Fourth, the construction of the Nabucco gas pipeline intended to take Caspian gas directly through Georgia to Europe (that is, without crossing any Russian land) was expected to be another casualty of the August war. Moscow did indeed exert pressure on Azerbaijan and Turkmenistan not to cooperate with Nabucco, which would have killed the project. This failed: Azerbaijan and Turkmenistan (notwithstanding the oil-field dispute between them) gave preference to cooperation with Europe, and the deal was signed on 13 July 2009.

Fifth, the European Union and the United States were criticised for their feeble response to the Russian bombardments and incursions of August 2008. It is true that the EU-Russia and the Nato-Russia cooperation formats were suspended in response to the war, but - even in the absence of Russian compliance with the six-point ceasefire agreement - both were soon reactivated. Similarly, the US proposal to "reset" relations with Russia could be cited as evidence that Russia got away with its military adventure. In a way it did: the west has no power to force Russia to backtrack on the recognition of Abkhazia and South Ossetia and abandon military control over them. Yet if Moscow's real objective was to force the west to respect Russia's "special interests" (in effect, separate zones of influence) in its "near abroad", then this too did not work.

Sixth, the European Union's launch of its new Eastern Partnership with six post-Soviet countries - as well as the acceleration of the Nabucco project - can be considered EU responses to Russia's war effort. Both infuriated Russia. If the Eastern Partnership is still a vague idea, it does clearly indicate that the union refuses to acknowledge any exclusive Russian zone of influence in its neighbourhood.

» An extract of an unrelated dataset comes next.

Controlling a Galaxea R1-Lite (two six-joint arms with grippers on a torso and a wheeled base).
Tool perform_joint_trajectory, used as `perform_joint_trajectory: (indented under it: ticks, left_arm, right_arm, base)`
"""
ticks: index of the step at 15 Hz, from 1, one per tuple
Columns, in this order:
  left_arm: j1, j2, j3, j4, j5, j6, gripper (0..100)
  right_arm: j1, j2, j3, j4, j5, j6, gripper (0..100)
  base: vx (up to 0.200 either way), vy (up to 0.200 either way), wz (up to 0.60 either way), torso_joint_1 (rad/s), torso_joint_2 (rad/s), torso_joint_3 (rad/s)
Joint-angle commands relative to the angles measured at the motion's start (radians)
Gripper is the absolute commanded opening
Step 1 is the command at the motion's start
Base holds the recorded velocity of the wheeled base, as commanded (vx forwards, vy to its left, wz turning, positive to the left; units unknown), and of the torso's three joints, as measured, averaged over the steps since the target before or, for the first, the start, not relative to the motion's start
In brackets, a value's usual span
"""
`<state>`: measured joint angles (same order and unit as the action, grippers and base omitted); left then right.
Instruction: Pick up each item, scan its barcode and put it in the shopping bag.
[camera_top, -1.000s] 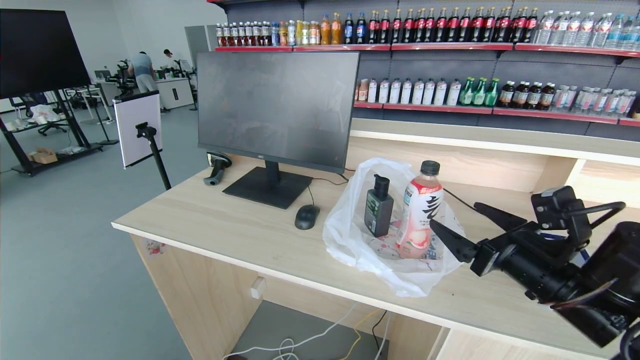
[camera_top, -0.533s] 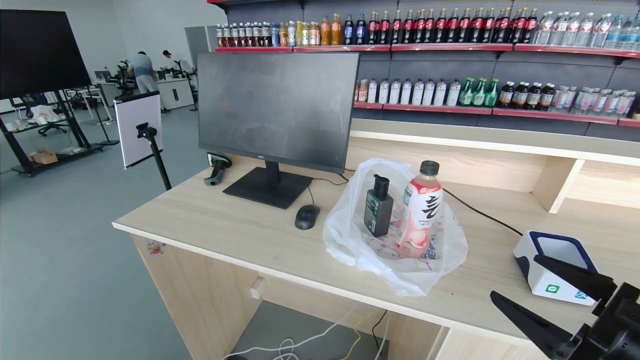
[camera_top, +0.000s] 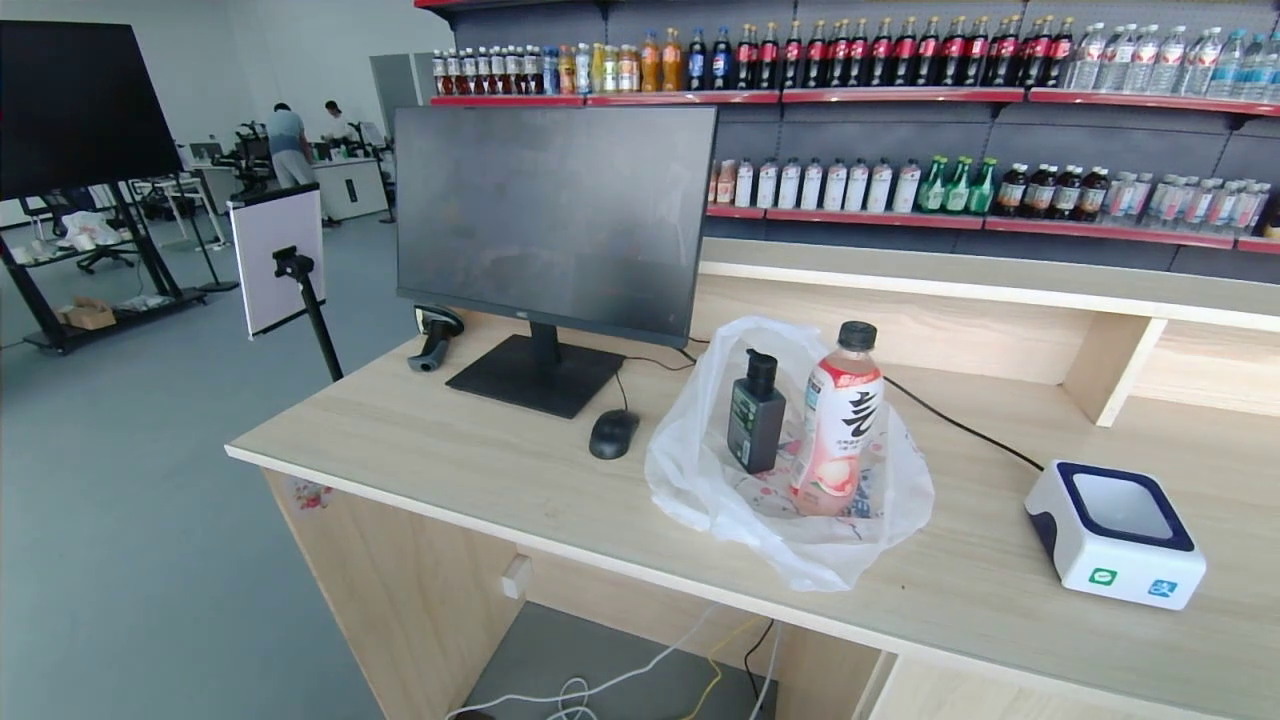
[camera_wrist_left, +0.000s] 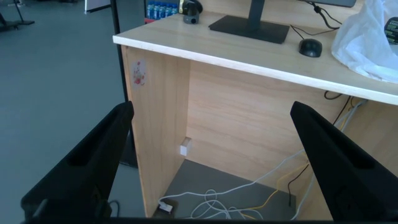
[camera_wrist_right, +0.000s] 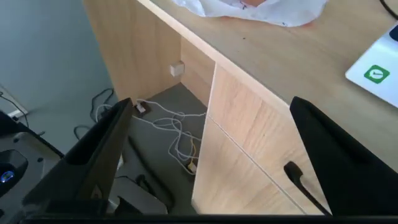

Seventh, Turkey's growing ambitions are a by-product of the August war. Even in its immediate aftermath, Ankara saw an opportunity to propose the joint pursuit with Moscow of a "stability and cooperation platform". A more active role in the Caucasus would fit neatly into the "multi-dimensional" foreign policy championed by Turkey's foreign minister (since May 2009), Ahmet Davutoglu. The initiative with Russia has hardly progressed, but Turkey has sought progress in its difficult relations with Armenia. Any substantial movement in this field would bring real change to the region, but hardly to Russia's advantage.

The result and the danger

This balance-sheet of the war may be summarised as follows:

* Russia won militarily but lost politically

* Georgia lost militarily but did not lose politically

* the United States suffered a crisis of credibility as it could not defend its friend (or client, as some would say), and needs to restore this credibility after the "reset"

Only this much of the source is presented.